__WHAT THE TASK ASKS__:
Report every line in the listing below where the string "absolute" shows up.

__DATASET EXCERPT__:
***
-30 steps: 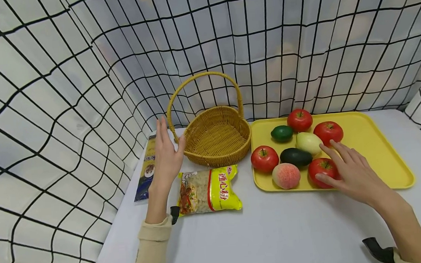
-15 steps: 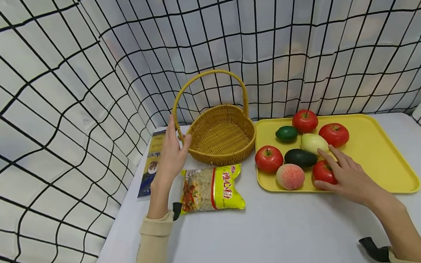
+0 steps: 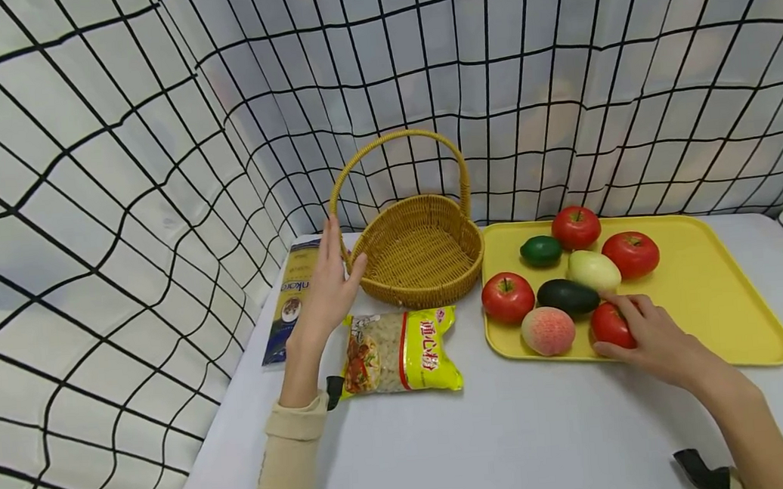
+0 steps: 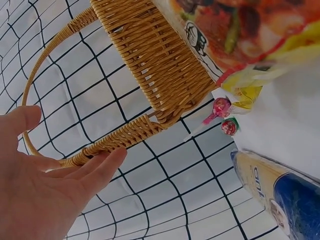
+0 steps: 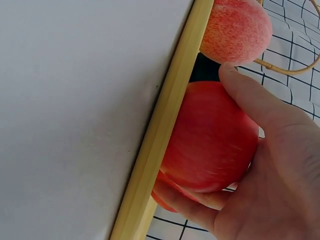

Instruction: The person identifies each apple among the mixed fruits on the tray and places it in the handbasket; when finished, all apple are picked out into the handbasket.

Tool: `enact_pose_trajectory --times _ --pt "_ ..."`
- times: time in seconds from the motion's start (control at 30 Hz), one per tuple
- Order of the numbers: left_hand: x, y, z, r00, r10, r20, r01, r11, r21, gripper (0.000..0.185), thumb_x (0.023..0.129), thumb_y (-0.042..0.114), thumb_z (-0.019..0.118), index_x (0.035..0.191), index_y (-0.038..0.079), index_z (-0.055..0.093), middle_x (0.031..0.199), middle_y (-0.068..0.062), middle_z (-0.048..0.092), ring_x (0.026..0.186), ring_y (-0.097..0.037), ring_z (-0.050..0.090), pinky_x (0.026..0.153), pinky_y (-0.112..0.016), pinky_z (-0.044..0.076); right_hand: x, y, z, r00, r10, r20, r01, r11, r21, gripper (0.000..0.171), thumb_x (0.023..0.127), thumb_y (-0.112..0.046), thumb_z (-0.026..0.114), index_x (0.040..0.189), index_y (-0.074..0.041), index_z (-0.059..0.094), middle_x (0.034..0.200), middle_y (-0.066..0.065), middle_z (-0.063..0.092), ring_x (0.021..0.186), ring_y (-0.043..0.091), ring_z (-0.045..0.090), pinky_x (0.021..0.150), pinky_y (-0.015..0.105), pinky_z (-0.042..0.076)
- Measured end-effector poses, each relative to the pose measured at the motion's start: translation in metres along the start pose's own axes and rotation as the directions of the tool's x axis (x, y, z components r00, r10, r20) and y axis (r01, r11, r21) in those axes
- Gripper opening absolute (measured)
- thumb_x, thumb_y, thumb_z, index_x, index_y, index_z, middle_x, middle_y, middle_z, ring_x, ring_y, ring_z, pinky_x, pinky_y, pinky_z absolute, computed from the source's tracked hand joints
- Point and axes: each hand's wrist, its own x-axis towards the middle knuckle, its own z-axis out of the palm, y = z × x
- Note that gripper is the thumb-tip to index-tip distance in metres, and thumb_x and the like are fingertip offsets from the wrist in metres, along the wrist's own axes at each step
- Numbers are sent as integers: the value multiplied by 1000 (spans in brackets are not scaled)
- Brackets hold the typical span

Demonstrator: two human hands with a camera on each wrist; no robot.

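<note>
basket [image 3: 421, 251] sits centre frame; our left hand [image 3: 329, 283] rests flat-fingered against its handle (grasping nothing). lower right, our right hand [image 3: 650, 332] curls round the red apple [image 3: 610, 325] at the tray's [image 3: 723, 305] near edge. the right wrist view alone shows thumb and fingers [image 5: 250, 102] wrapping it.

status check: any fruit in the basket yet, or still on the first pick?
Done: nothing; the wicker basket holds no fruit. In hand: the right hand grips a red apple at the near edge of the yellow tray; the left hand rests open at the basket's handle. Left: all seven pieces sit on the tray.
</note>
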Motion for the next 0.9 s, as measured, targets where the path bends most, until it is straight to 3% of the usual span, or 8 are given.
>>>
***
__EXERCISE RESPONSE__:
- Gripper opening absolute (measured)
- thumb_x, thumb_y, thumb_z, index_x, index_y, index_z, middle_x, middle_y, middle_z, ring_x, ring_y, ring_z, pinky_x, pinky_y, pinky_z absolute, computed from the source's tracked hand joints

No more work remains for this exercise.